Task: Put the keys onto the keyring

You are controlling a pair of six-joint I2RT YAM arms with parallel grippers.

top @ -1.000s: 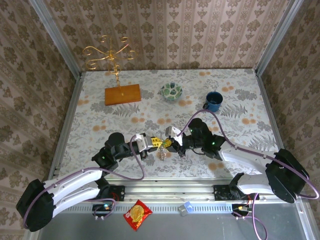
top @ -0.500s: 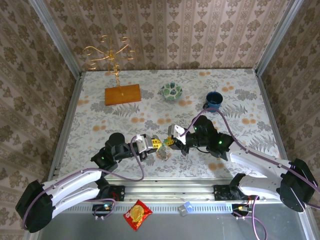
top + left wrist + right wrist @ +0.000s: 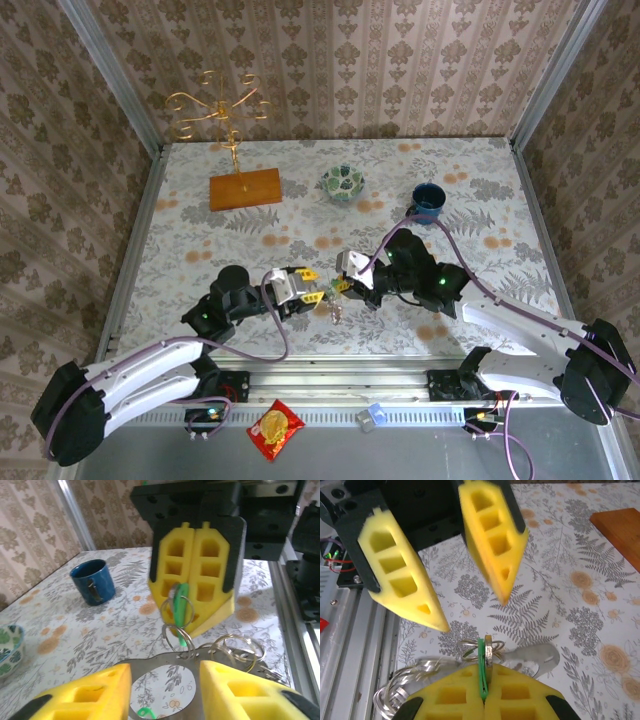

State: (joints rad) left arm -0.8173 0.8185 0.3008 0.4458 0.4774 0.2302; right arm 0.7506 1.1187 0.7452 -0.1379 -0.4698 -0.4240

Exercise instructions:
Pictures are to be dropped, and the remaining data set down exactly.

Result for this task:
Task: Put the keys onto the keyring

You are controlling a pair of six-joint I2RT YAM arms with parallel grippers.

top @ -1.000s: 
top @ -0.500s: 
top + left wrist + right wrist @ +0.000s: 

State: (joints rad) left arm -0.8173 0.8185 0.3008 0.4458 0.4774 0.2302; right arm 0.7506 1.1187 0.7452 -0.1379 -0.4698 -0.4240

This finishes the output for the exercise.